"Mi hijo vive enfermo", "No sé que hacer cuando mi bebé se pone mal", "Por qué los niños se indisponen tanto", " A quién acudo", " Si mi hijo se enferma en la noche, ¿qué hago? Esas son las preguntas más frecuentes que los padres de familia le hacen a los médicos cada vez que sus hijos se enferman.
Y no es para menos. Vivimos en una época llena de fenómenos que se presentan como consecuencia de la polución, los cambios climáticos y hasta el agitado ritmo de vida que deben llevar los padres de hoy.
Los niños son las víctimas. Pero en realidad lo máximo que usted puede hacer es cuidarlos y estar pendiente de sus cambios para acudir con rapidez al especialista.
¿Qué les pasa?
"Se tiene establecido que el niño durante el primer año debe enfermarse poco, especialmente si es alimentado del seno materno, no tiene hermanos y no asiste al jardín. Además de ello si cuenta con unos padres con buen sentido común sobre los cuidados del niño y la responsabilidad de ser padres", comenta Jorge Augusto Mejía Cañas, médico pediatra de la Clínica Medellín.
Luego del primer año de vida, el niño por su desarrollo y estando en la etapa oral "todo a la boca" para conocer, tiene más interés en el medio externo y más habilidades motrices que lo llevan a interactuar con su medio de una manera más asidua.
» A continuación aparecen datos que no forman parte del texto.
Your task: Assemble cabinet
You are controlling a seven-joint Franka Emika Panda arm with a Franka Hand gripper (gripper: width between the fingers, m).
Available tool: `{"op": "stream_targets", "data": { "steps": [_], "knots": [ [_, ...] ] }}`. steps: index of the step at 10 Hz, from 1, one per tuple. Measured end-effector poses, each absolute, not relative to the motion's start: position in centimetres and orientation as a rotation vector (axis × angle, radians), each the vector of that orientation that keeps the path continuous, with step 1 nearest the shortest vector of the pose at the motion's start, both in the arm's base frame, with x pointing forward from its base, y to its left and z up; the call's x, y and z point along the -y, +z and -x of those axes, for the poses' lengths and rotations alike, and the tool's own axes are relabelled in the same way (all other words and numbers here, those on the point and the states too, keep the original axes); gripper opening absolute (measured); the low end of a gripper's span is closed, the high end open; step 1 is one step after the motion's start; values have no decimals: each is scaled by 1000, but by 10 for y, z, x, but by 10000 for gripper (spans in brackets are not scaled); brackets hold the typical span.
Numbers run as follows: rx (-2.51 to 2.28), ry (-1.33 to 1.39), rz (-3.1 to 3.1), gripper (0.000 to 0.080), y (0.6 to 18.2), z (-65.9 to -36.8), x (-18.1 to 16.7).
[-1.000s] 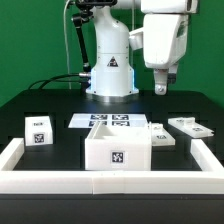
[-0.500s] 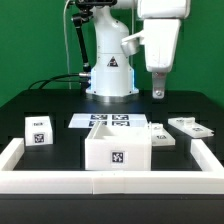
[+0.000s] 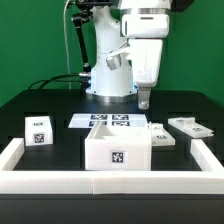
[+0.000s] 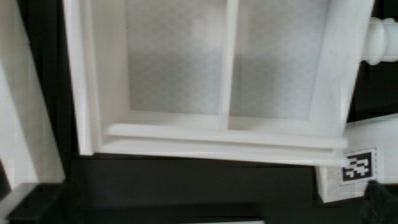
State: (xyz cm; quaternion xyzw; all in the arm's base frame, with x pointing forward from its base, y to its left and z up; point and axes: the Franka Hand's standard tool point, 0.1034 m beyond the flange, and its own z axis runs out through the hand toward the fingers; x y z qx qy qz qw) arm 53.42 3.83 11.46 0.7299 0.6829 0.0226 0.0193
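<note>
The cabinet [image 3: 117,147] is a large white box with a tag on its front, standing in the middle near the front of the black table. In the wrist view it [image 4: 214,80] shows as an open box with an inner divider. My gripper [image 3: 145,100] hangs in the air behind and above the cabinet, a little toward the exterior view's right, holding nothing. Its fingers look like one narrow dark tip, so their spacing is unclear. Two flat white tagged panels [image 3: 190,127] [image 3: 160,133] lie to the right of the cabinet.
A small white cube [image 3: 38,129] with one tag stands at the exterior view's left. The marker board [image 3: 110,122] lies behind the cabinet. A white rim [image 3: 20,160] borders the table's front and sides. The robot base [image 3: 108,70] stands at the back.
My gripper has moved toward the exterior view's left and slightly down, from right of the cabinet to nearly behind it; the wrist has turned. No part has moved.
</note>
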Motion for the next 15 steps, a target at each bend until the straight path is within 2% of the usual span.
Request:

Por eso es posible que adquiera entre cuatro y ocho enfermedades al año. La mayor parte de ellas viralesrespiratorias y gastrointestinales.
"Esto puede volverse aun hasta de 12 enfermedades al año si está en el jardín o si tiene hermanos mayores", apunta Jorge Mejía.
La preocupación respecto a la "enfermedad recurrente" en especial en este tiempo, que por cierto es más frecuente, es si corresponde o no a una merma de defensas o lo que los médicos llaman un defecto inmunológico verdadero.
Las estadísticas muestran que un 90 por ciento de los niños que presentan infecciones recurrentes del mismo o diferente órgano, no tienen un verdadero defecto de su inmunidad, y solo un 10 por ciento lo tiene y corresponde en su mayoría a un déficit de la inmunidad humoral o baja de las gama globulinas o "defensas" o a un déficit de la inmunidad celular u otros.
"Aunque del 90 por ciento de los pacientes que no tiene déficit de inmunidad, un alto porcentaje de ellos son niños normales con un crecimiento y desarrollo normal y en periodos fuera de la enfermedad se ven sanos, nunca se logra saber la causa primaria real de porque se enferman tanto. La mayoría lo hace por afecciones secundarias que afectan sus sistemas orgánicos y los hacen más vulnerables a las enfermedades", comenta Jorge Mejía.
Recomendaciones
La mayoría de las veces es inevitable que su hijo se enferme, pero siempre es importante y necesario que usted siga las siguientes instrucciones para hacer de la enfermedad una situación mucho más llevadera.
1. En los niños con enfermedades crónicas es necesario el manejo y control de las mismas y en chequeos regulares al pediatra para su valoración y seguimiento.
2. Los padres deben obrar con sentido común en la crianza del niño y tratar de preguntar o documentarse en caso de tener dudas al respecto.
3. Entender que la nutrición adecuada del niño es necesaria y no desvirtuar el uso de leche materna como una de las principales acciones para lograr el bienestar y adecuado desarrollo del niño.
4. Mejorar el entorno del pequeño en todos sus aspectos y vigilar que el jardín en el que estudia el niño cumpla con las normas adecuadas de cuidados e higiene.
5. Entender y respetar la enfermedad y convalecencia del niño, cuidándolo y brindándole todo para su pronta recuperación, no someterlo a estrés innecesario de seguir asistiendo al jardín.
6. Mantener el esquema de vacunación completo y en el tiempo adecuado. "Es muy triste ver cuando un niño se enferma por falta de una vacuna y que todo pudo haberse prevenido con su aplicación", dice Jorge Mejía.